By 6 a.m., Alex was on the beach wearing a pair of Hawaiian shorts the concierge had lent him from the lost and found. The first streaks of pink were appearing in the sky and the day was warming. He left his clothes and shoes in the sand and started at a slow jog past cabanas and palm trees, picking up speed as he passed the last hotel and entered a long stretch of empty beach.
He tried to think about Hollinger and Bice, but instead thought about Camila. What was it about her? And why did he feel like he was being erased? As the dread pooled in his stomach, he laughed out loud at the fact that the dread was not related to the man who had rummaged through his apartment twenty-four hours earlier, but to his feelings for Camila.
Every eight
minutes or so he stopped to do pushups in the sand.

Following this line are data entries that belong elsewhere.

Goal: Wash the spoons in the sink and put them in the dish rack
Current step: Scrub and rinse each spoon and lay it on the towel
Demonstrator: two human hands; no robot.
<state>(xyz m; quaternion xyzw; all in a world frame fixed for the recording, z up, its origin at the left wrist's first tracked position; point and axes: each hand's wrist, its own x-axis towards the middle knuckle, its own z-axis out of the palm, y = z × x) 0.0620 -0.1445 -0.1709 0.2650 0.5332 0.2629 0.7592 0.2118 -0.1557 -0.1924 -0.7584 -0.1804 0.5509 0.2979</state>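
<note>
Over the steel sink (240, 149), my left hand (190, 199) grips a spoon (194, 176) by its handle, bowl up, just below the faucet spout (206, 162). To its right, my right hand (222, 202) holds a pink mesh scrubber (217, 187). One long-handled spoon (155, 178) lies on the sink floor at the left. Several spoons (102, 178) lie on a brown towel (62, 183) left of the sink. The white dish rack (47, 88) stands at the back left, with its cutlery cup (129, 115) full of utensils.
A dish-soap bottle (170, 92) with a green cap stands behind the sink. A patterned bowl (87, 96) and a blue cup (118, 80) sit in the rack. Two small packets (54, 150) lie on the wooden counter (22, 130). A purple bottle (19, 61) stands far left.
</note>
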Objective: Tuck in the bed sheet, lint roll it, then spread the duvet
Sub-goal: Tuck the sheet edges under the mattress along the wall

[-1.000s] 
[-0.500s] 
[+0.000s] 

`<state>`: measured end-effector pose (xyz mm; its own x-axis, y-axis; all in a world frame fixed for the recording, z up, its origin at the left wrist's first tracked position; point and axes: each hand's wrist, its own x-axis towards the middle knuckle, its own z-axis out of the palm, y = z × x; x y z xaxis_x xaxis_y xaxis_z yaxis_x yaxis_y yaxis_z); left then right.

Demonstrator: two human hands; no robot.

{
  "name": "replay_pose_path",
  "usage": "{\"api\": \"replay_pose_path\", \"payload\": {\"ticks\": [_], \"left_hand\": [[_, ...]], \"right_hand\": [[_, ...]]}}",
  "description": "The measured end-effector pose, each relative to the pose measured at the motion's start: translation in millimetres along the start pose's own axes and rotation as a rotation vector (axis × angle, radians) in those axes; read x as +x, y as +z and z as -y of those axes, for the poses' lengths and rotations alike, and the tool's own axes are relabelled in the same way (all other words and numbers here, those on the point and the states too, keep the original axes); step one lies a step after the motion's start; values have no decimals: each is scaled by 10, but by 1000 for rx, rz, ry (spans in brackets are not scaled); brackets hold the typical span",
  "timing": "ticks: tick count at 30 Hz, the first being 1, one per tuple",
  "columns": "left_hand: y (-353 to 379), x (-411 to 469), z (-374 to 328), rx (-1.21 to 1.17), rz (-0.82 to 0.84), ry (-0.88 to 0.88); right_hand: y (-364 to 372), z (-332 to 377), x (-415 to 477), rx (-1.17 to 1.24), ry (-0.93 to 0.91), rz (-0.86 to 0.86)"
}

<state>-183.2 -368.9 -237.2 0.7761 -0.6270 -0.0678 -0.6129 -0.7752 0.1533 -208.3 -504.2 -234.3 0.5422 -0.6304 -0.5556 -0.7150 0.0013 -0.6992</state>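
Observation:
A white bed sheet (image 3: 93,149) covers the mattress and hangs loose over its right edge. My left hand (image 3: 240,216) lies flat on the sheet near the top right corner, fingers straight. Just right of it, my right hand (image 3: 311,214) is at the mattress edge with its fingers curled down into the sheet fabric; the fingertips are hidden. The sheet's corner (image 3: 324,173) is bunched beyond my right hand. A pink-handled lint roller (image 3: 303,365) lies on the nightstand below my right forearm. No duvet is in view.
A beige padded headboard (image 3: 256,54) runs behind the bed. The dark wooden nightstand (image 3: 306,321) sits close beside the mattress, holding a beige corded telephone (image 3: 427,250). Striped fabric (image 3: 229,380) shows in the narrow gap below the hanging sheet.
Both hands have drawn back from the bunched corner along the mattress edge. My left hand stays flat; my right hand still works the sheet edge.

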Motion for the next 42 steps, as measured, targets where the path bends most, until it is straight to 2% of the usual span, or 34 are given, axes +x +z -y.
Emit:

After an hour, he had completed a seven-mile loop and 150 pushups.
* * *
Camila sat on a plastic chair on the shady balcony and looked out at the ocean. She watched a giant turtle crawl off a rock into the water, then rise and fall with the waves. She felt the cool, wet air move through her nostrils and fill her belly. She looked down at her phone, balanced on the arm of the chair. Her mother would call again soon.
She closed her eyes and pictured Alex—stretching at the airport, making fun of himself. She imagined the crunchy bits of macadamia nut from the night before, the tiny bubbles from the champagne, and saw Alex smiling as she’d leaned in to kiss him. Then her father appeared, sitting in his old recliner, watching football as her mother shuffled from room to room. She remembered the way he spoke to her mother. His cruel words. His cold, bitter tone.
She felt the wind on her face and the cold plastic chair through her pants. She saw her father and felt a sting on her face, then an aching. Her whole body stiffened, contracted. Her head was warm and relaxed, her mind clear, but in her body she felt a creeping sickness, an unspeakable sadness. Like something was fundamentally wrong with her, without cause.
She was no longer aware of the wind or the sea. She wanted to get up, but instead focused on the sensation. In it she felt all her father’s bitterness and anger. She adjusted her legs, but the awareness stayed. “Cam, what are you doing?” Her father’s voice echoed in her, stabbed at her chest. His tone seemed to carry with it generations of cruelty.
She heard the door of the hotel room open. Alex’s voice came softly through the room. “Honey, I’m home.”
CHAPTER FORTY-TWO
WHEN ALEX SAW HER sitting on the balcony, he walked through the room and out the sliding door. Her body was still, which made him feel uncomfortable. “Is everything okay?”
“Fine,” she said, turning toward him. She burst out laughing when she saw him. He still wore the borrowed shorts and was covered in sand-speckled sweat.